Ce décret, signé à l’approche des élections de mi-mandat, est un nouvel épisode dans la croisade de Trump contre un système électoral qu’il juge biaisé. Il a toujours refusé d’admettre sa défaite face à Joe Biden en 2020, alimentant ainsi une rhétorique dangereuse. L’organisation des élections est pourtant une prérogative des États, et non du pouvoir fédéral, ce qui soulève de sérieuses questions quant à un éventuel dépassement de ses prérogatives.

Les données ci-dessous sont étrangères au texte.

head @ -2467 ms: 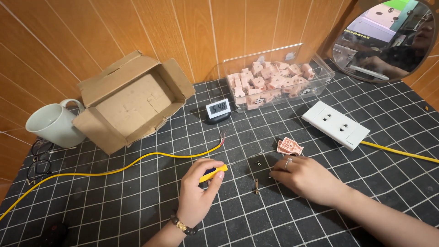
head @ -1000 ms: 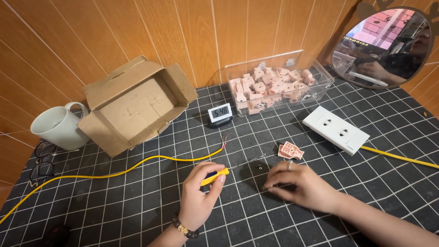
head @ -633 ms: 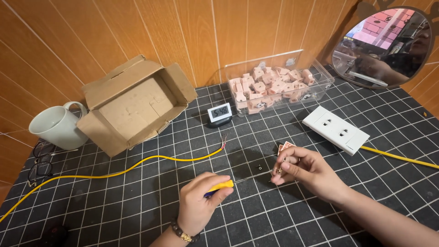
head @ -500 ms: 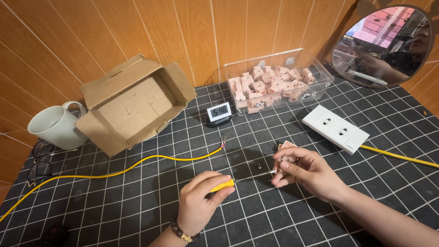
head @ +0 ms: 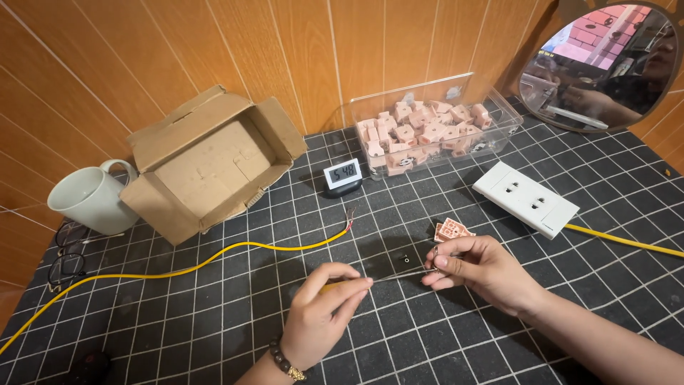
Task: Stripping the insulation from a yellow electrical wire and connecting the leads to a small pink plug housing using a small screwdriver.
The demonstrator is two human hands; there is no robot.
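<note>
From the head camera, the left hand (head: 320,317) is closed around the yellow handle of a small screwdriver (head: 370,280), whose thin metal shaft runs rightward just above the black gridded cutting mat (head: 214,321) to the right hand (head: 474,267). That hand's fingertips (head: 436,261) are pinched together at the shaft's tip; whether they also clamp a tiny screw there is too small to tell. The screwdriver looks light and stiff, its slim shaft likely slick, so the thicker handle is the sensible place to grasp it. A small black part (head: 406,259) lies on the mat just beneath the shaft, and a pinkish terminal piece (head: 452,230) sits just beyond the right hand. Farther off lie a white double socket (head: 526,197) with a yellow cable, a second yellow cable (head: 214,258) with bared ends, a small digital clock (head: 342,175), a clear bin of pinkish parts (head: 427,128), an open cardboard box (head: 206,160), a white mug (head: 89,199), eyeglasses (head: 65,249) and a round mirror (head: 605,60).
</note>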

Les républicains, dans leur ensemble, continuent de dénoncer le vote par correspondance, pratique largement répandue depuis la pandémie de Covid-19, comme une source de fraude massive. Pourtant, les faits sont têtus : aucune preuve significative de fraude n’a jamais été apportée. Une étude a même révélé un nombre infime de cas sur des millions de bulletins, rendant ces accusations d’autant plus alarmantes. La Cour suprême, quant à elle, doit statuer sur la validité des bulletins postés le jour du scrutin mais reçus après. Une décision qui pourrait avoir des conséquences désastreuses sur les prochaines élections.